- Exercise directions: In the listing that follows, locate the line containing "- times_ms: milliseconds" and the line containing "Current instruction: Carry". Retype exactly those two lines and every line between them, and nothing more.

-*-

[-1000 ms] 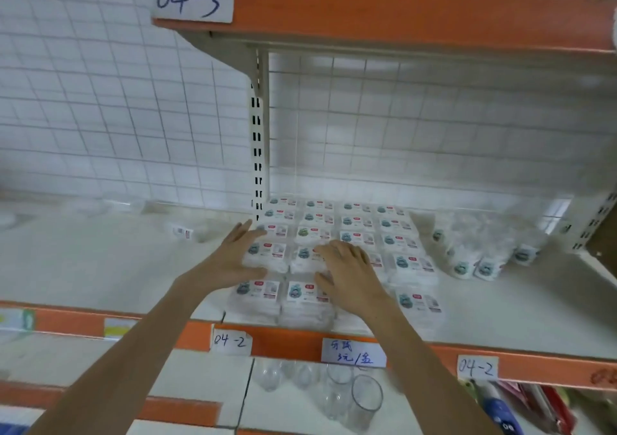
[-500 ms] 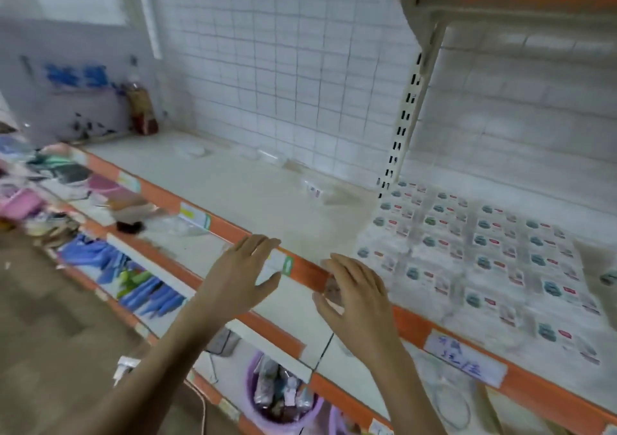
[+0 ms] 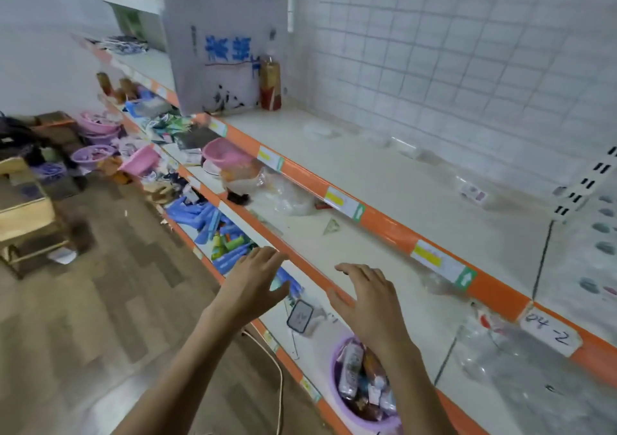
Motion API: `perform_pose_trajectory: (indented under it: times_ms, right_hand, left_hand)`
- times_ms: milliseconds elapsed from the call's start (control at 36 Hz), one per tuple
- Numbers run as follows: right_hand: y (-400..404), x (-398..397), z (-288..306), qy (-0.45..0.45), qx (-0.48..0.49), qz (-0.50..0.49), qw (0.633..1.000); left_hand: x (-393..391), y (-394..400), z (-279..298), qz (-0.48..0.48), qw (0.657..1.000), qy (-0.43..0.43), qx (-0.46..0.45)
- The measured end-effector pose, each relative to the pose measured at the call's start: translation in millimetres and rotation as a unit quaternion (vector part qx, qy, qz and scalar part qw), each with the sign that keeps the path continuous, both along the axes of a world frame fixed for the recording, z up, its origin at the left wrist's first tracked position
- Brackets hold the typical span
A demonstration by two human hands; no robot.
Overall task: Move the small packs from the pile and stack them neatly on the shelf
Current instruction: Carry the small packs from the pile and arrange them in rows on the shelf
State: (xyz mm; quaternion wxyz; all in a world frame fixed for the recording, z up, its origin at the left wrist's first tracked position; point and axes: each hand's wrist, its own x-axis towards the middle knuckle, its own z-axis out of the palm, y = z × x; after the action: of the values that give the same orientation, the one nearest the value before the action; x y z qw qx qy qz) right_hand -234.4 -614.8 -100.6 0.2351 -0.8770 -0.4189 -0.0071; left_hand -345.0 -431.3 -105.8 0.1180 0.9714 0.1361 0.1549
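Observation:
Both of my hands hang in the air in front of the shelving, fingers spread and holding nothing. My left hand (image 3: 255, 279) is over the floor side of the lower shelf edge. My right hand (image 3: 370, 304) hovers above the lower white shelf. The stacked small packs (image 3: 604, 231) show only as a blurred strip at the far right edge, on the upper shelf (image 3: 417, 194) with the orange front lip. One lone small pack (image 3: 473, 194) lies on that shelf to the left of the stack. The pile is not in view.
A purple basin (image 3: 337, 398) of wrapped goods sits on the bottom shelf under my right wrist. A phone-like dark object (image 3: 300, 315) lies nearby. Pink and purple basins (image 3: 225, 152), blue items (image 3: 213, 224) and a red-gold bottle (image 3: 270, 85) crowd the left shelves. Wooden floor lies left.
My head has swung left, away from the stacked packs. Both hands came off the packs and now hang lower, in front of the lower shelves, still holding nothing.

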Motion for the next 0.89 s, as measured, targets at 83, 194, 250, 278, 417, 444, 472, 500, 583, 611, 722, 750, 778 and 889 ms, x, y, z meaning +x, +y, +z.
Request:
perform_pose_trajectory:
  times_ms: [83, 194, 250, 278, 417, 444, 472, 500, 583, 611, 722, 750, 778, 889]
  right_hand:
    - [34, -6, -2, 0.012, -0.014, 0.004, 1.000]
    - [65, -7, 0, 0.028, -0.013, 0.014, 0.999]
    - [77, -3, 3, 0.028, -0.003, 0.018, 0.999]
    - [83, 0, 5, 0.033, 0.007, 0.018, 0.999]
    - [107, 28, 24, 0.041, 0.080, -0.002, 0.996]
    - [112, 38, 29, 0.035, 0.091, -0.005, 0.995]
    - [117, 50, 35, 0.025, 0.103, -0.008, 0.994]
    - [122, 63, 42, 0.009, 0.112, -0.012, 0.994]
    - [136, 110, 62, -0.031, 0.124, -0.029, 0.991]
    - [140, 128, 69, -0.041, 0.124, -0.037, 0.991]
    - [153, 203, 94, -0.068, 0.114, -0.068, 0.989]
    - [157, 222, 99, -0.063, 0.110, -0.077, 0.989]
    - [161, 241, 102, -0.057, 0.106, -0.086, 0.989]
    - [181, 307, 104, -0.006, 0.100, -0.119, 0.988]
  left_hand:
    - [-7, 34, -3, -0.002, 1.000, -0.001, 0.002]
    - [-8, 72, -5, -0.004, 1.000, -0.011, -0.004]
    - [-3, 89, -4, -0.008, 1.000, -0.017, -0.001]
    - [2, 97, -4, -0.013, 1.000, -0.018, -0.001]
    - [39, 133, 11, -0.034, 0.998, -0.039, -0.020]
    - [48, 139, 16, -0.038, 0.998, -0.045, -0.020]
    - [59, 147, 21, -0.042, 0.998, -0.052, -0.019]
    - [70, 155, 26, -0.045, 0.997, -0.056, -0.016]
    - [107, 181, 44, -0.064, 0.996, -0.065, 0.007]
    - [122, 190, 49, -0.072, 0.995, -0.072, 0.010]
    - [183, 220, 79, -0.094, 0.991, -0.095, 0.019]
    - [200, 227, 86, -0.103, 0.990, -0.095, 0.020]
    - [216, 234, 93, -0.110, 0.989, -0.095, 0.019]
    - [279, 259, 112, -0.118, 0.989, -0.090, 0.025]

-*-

- Result of this task:
- times_ms: milliseconds elapsed from the call's start (control at 36 Hz), one per tuple
- Numbers run as follows: right_hand: y (-400..404), x (-398..397), z (-288..306), qy (-0.45..0.45), qx (-0.48..0.49), qz (-0.50..0.49), qw (0.633..1.000); left_hand: x (-393..391), y (-394..400), z (-279..298), qz (-0.48..0.48), qw (0.657..1.000), qy (-0.43..0.43), qx (-0.46..0.45)
- The measured end-effector pose, each relative to the pose measured at the call's start: translation in millimetres and rotation as a unit quaternion (vector part qx, qy, qz and scalar part qw), each with the sign that keeps the path continuous, both along the axes of a world frame fixed for the recording, z up, its origin at the left wrist's first tracked position
- Brackets hold the typical span
A demonstration by two human hands; no robot.
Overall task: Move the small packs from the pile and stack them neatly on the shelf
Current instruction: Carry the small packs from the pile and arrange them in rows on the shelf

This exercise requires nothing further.